### YOUR INSTRUCTIONS
What is needed is an exact copy of the lines from the one containing "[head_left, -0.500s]" through the last line of the entries below, both included.

----- SUPPLIED RECORDS

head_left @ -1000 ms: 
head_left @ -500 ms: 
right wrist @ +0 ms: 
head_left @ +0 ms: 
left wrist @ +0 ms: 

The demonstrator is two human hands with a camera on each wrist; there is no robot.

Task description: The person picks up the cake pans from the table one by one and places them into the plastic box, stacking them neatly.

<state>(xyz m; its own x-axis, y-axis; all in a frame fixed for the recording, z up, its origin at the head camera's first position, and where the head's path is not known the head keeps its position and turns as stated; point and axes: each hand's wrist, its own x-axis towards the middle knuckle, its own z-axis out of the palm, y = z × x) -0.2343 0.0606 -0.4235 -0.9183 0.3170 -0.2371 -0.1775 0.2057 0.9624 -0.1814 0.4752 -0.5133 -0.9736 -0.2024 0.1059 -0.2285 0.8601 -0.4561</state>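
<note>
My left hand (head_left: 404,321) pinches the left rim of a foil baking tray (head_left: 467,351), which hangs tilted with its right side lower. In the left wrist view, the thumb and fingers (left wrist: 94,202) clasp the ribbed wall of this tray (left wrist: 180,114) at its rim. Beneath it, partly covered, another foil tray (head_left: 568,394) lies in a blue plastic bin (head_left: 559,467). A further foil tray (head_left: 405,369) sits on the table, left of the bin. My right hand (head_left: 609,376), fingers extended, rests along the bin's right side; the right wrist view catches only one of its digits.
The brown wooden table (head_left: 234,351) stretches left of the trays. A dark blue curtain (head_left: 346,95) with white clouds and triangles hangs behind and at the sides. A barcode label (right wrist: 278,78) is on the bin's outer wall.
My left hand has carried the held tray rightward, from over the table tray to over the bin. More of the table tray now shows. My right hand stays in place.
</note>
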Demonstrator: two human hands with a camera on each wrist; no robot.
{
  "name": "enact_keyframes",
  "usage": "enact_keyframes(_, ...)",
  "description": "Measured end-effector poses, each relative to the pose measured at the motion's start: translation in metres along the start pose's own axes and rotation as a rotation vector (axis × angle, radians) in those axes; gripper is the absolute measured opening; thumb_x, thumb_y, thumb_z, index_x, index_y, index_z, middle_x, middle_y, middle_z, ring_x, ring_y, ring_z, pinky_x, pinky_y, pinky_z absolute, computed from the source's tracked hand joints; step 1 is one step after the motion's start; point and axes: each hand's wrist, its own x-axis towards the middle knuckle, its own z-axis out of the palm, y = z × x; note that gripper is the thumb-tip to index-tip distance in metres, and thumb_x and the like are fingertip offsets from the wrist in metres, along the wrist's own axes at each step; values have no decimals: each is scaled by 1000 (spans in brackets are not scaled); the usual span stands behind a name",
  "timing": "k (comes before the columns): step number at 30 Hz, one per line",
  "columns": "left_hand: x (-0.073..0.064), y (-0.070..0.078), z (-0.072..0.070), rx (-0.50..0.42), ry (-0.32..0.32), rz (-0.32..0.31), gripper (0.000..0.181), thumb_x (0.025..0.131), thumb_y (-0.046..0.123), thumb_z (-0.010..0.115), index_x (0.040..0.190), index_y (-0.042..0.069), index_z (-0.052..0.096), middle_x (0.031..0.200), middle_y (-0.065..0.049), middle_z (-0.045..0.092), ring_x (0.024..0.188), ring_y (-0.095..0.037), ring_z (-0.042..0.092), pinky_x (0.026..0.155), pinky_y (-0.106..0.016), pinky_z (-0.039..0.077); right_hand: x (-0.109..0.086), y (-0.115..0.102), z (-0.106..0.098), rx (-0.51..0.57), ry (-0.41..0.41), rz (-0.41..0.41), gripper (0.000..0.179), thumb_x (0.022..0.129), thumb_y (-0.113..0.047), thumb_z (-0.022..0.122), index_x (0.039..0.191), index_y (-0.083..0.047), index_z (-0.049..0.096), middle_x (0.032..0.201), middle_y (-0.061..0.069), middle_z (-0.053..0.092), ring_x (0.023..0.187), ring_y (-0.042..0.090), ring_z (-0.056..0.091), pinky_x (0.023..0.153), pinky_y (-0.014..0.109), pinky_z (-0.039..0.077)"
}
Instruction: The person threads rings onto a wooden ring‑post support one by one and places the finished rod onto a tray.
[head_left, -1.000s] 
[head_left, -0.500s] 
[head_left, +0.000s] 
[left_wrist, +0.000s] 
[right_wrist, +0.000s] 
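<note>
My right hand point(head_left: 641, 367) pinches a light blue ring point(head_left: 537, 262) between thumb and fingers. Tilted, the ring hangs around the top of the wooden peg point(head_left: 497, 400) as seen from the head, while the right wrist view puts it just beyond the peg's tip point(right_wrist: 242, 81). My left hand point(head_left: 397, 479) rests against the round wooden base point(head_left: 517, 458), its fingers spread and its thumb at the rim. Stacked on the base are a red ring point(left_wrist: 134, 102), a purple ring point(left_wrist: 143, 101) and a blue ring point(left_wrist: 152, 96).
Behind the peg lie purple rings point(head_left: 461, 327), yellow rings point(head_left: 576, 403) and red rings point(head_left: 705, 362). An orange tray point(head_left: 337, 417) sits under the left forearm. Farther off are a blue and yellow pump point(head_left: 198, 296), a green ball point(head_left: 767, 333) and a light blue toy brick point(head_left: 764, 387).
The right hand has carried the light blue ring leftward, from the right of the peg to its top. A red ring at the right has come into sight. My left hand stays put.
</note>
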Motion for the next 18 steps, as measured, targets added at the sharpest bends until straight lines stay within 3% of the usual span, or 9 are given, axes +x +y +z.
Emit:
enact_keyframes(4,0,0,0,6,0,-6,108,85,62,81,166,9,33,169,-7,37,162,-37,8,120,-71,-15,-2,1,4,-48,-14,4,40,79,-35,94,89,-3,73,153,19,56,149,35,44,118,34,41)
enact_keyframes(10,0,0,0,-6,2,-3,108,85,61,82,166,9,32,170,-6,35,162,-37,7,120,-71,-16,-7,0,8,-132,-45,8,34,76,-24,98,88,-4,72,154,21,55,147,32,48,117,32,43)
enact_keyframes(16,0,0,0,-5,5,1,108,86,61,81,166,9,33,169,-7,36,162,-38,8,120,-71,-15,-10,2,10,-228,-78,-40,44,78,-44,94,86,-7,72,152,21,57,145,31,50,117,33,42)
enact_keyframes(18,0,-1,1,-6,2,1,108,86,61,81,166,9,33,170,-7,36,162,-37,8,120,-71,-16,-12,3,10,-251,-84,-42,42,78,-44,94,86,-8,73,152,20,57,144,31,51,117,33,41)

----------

### EXERCISE SOLUTION
[head_left, -0.500s] 
[head_left, +0.000s] 
[left_wrist, +0.000s] 
[right_wrist, +0.000s] 
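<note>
My right hand point(head_left: 641, 367) pinches a light blue ring point(head_left: 537, 262) between thumb and fingers. Tilted, the ring hangs around the top of the wooden peg point(head_left: 497, 400) as seen from the head, while the right wrist view puts it just beyond the peg's tip point(right_wrist: 242, 81). My left hand point(head_left: 397, 479) rests against the round wooden base point(head_left: 517, 458), its fingers spread and its thumb at the rim. Stacked on the base are a red ring point(left_wrist: 134, 102), a purple ring point(left_wrist: 143, 101) and a blue ring point(left_wrist: 152, 96).
Behind the peg lie purple rings point(head_left: 461, 327), yellow rings point(head_left: 576, 403) and red rings point(head_left: 705, 362). An orange tray point(head_left: 337, 417) sits under the left forearm. Farther off are a blue and yellow pump point(head_left: 198, 296), a green ball point(head_left: 767, 333) and a light blue toy brick point(head_left: 764, 387).
The right hand has carried the light blue ring leftward, from the right of the peg to its top. A red ring at the right has come into sight. My left hand stays put.
</note>
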Motion for the next 18 steps, as measured, targets added at the sharpest bends until straight lines stay within 3% of the usual span, or 9 are given, axes +x +y +z.
Emit:
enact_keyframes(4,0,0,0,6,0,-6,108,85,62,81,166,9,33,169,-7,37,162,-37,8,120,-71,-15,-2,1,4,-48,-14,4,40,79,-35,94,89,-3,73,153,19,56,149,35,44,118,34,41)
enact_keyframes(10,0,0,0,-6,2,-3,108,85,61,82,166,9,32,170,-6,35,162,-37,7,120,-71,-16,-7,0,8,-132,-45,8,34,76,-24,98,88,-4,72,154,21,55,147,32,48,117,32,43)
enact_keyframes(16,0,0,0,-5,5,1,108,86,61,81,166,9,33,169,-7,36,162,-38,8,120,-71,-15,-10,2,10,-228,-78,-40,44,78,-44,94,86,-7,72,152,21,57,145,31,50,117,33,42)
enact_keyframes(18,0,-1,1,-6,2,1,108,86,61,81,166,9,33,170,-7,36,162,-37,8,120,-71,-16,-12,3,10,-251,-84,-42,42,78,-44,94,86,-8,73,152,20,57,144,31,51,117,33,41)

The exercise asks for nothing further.